Bratislava, Hauptstadt an der Donau, Slowakei.
Bratislava ist eine Hauptstadt am Ufer der Donau in der Slowakei, die sich von den Kleinen Karpaten bis zum Fluss erstreckt. Die Altstadt mit ihren engen Gassen liegt unterhalb der Burg, während moderne Viertel auf beiden Flussufern wachsen und mehrere Brücken das Zentrum mit den nördlichen Stadtteilen verbinden.
Die Siedlung wurde im 10. Jahrhundert erstmals schriftlich erwähnt und erhielt 1291 Stadtrechte vom ungarischen König. Ab 1536 diente sie als Hauptstadt des Königreichs Ungarn, nachdem das Osmanische Reich große Teile des Landes erobert hatte, und blieb es bis zur Mitte des 19. Jahrhunderts.

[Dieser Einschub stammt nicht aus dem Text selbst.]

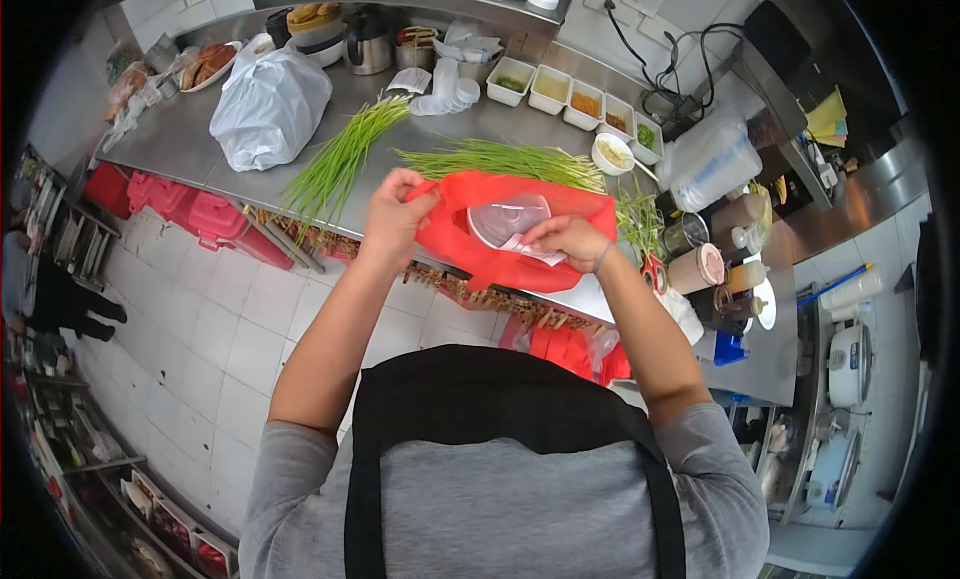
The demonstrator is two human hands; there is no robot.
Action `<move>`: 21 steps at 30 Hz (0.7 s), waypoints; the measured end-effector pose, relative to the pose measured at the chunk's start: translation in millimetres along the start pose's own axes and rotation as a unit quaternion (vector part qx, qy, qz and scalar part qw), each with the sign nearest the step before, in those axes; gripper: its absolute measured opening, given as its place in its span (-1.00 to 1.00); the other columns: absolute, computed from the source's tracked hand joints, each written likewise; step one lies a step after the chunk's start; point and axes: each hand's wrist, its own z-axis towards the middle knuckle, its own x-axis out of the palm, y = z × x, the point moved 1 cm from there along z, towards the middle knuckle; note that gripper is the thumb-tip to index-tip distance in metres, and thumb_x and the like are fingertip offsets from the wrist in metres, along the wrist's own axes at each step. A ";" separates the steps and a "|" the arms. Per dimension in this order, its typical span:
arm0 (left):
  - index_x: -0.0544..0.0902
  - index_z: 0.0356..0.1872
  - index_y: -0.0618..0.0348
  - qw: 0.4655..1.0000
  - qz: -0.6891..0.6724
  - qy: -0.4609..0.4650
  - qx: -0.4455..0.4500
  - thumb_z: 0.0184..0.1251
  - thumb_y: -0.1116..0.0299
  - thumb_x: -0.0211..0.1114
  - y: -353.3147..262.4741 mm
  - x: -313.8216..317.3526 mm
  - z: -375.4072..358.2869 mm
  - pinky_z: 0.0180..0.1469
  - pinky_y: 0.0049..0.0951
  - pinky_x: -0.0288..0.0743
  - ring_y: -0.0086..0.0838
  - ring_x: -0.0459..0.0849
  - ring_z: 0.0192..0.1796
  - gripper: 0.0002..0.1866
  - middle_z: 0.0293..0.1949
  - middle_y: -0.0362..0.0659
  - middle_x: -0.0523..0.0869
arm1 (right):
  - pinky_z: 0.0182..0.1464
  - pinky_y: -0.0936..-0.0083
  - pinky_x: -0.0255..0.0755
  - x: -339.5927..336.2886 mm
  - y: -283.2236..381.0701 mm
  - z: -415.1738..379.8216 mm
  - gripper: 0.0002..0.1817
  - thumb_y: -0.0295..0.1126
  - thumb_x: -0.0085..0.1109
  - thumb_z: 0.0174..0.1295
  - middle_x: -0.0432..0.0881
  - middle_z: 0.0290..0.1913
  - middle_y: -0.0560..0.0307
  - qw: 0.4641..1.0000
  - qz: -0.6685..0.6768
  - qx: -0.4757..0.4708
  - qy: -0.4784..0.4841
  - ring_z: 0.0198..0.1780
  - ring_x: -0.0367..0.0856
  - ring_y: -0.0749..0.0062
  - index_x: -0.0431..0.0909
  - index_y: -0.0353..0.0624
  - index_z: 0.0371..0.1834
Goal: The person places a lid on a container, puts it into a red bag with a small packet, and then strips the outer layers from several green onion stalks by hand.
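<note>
A red carrier bag [455, 241] lies at the front edge of the steel counter, its mouth spread. Inside it sits a round bowl with a clear lid [508, 217]. My left hand [393, 219] is closed on the left edge of the bag, thumb and fingers pinching the red material. Over the right part of the bag my right hand [572, 243] is closed on a small white paper slip [532, 249], which lies against the near side of the bowl. Long green chives [500, 161] are spread right behind the bag.
Another bunch of chives [345, 157] and a full white plastic bag [268, 107] lie to the left. Several tubs of chopped ingredients [549, 89] line the back. Sauce bottles [745, 276] and red-handled scissors [653, 275] are at the right. Another person [60, 299] stands far left.
</note>
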 end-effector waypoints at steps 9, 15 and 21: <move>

Das Stadtleben findet in Cafés und Weinstuben statt, wo sich Einheimische bei slowakischen Weinen aus den nahen Karpaten treffen. Auf dem Hauptplatz versammeln sich Bewohner zu Markttagen und Konzerten, während die Fußgängerzone mit ihren Restaurants abends belebt wird.
Die meisten Sehenswürdigkeiten in der Altstadt sind zu Fuß erreichbar und die öffentlichen Verkehrsmittel verkehren tagsüber regelmäßig in alle Stadtteile. Der zentrale Bahnhof liegt nahe dem historischen Kern und bietet stündliche Verbindungen zu mehreren mitteleuropäischen Hauptstädten.
Die Stadt grenzt sowohl an Österreich als auch an Ungarn, wodurch sie die einzige Landeshauptstadt der Welt ist, die an zwei unabhängige Staaten grenzt. Von der Aussichtsplattform der Burg aus kann man an klaren Tagen drei Länder gleichzeitig überblicken.